A Giuseppina Di Leo:
In Derrida, che molti giudicano insopportabile, ho trovato sempre qualche spunto che mi ha suggestionato. Ma poi ci rumini su e a volte si rimane delusi.
Prendiamo la citazione che proponi.
«Scrivere significa ritirarsi» riesco a intenderlo. Corrisponde abbastanza all’esperienza di molti che scrivono (non di tutti, se ci riflettiamo bene, anche perché i modi di “ritirarsi” sono vari. Sartre, anche se non era un poeta, pare che scrivesse in pubblico in un bar di Parigi, se non ricordo male…).
Ma che vuol dire «lasciar parlare la parola»? Quale parola?

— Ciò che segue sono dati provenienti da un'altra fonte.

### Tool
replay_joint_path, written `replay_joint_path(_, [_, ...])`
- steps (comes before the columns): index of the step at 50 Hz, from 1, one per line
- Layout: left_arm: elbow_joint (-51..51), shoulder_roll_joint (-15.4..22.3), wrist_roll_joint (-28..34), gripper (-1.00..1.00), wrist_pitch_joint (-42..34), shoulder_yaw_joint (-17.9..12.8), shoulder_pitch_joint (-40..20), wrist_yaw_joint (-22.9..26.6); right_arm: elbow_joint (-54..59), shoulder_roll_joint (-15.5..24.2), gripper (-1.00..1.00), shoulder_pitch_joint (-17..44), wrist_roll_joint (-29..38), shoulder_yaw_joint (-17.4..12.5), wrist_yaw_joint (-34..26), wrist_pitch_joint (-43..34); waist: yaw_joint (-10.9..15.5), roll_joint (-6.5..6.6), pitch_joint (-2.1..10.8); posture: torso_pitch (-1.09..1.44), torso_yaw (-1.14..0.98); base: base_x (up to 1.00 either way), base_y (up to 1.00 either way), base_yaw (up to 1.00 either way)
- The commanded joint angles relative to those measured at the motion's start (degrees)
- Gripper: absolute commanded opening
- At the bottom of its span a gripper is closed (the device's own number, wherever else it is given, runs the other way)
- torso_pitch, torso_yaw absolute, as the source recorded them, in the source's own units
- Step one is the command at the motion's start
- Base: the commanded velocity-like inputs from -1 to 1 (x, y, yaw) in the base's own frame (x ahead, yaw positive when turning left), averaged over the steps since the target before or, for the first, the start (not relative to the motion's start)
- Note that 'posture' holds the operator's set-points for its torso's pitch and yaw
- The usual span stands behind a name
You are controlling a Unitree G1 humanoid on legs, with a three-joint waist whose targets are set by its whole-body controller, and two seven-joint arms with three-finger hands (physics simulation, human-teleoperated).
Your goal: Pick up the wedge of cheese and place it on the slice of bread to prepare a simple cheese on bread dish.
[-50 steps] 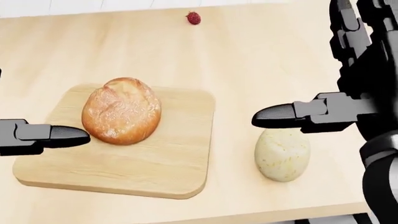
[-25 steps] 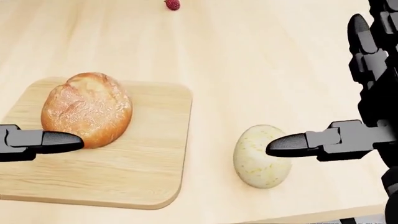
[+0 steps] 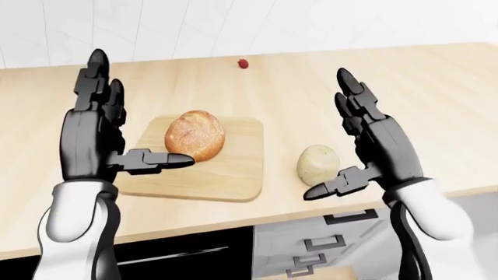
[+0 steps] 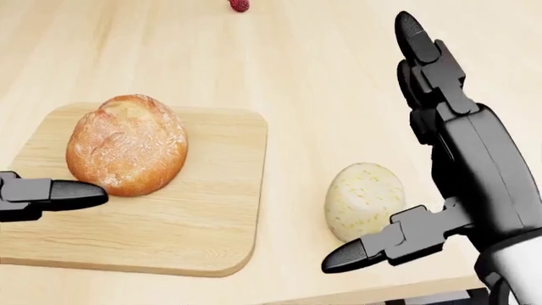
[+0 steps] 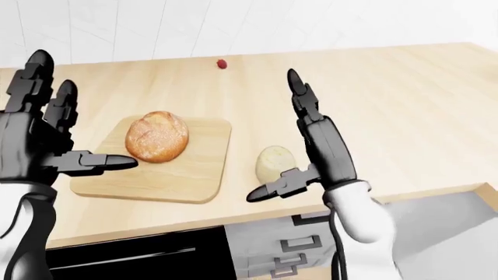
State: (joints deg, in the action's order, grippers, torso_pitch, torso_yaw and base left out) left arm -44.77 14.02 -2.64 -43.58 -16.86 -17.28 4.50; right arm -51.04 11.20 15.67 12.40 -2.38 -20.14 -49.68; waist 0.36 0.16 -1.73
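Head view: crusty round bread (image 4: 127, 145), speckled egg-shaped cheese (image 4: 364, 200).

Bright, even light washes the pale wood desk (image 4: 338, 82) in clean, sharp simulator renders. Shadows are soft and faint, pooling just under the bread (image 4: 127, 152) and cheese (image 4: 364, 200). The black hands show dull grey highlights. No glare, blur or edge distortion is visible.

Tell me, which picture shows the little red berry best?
The left-eye view: the red berry sits whole on the counter, high up. The right-eye view shows it whole too, about as well. The head view cuts it off at the top edge.
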Motion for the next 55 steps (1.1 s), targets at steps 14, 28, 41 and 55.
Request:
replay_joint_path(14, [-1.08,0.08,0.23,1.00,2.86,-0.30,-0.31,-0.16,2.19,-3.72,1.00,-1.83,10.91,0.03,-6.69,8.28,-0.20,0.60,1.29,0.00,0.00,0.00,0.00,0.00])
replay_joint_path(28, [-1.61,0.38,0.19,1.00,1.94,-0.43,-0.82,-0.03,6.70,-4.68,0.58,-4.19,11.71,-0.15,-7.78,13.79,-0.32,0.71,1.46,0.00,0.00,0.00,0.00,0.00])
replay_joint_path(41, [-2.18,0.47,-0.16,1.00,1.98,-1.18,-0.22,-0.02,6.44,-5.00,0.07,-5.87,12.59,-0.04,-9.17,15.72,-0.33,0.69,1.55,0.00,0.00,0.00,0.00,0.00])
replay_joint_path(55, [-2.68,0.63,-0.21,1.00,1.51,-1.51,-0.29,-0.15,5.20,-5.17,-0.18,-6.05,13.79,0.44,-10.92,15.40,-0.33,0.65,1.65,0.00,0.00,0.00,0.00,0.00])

Quella dei libri che leggiamo? Quella di un libro che per noi è il Capolavoro? E parola va intesa con la minuscola o la maiuscola? E la parola è quella che ci viene in mente o sulla punta della lingua in dati momenti, mentre viviamo particolari stati d’animo? Nel dormiveglia? In preda a una passione, all’angoscia, a qualche sentimento più o meno definito?
Insomma resto perplesso. Lo stesso vale per la tua definizione che la poesia *è* parola. Perché solo parola? Mi pare la visione ristretta e un po’ sacerdotale degli ermetici che la privilegiavano. La poesia è stata ed è anche costruzione sintattica, discorso, narrazione, immagine, pensiero, suono. La sua tastiera mi pare ben più vasta.
[fine]
a Ennio Abate,
con le parole si dichiarano anche le guerre, così come si scrivono trattati di pace.
E' evidente che la poesia non è solo "la" parola, ma è altrettanto vero che senza le parole Gutemberg avrebbe avuto poco da stampare.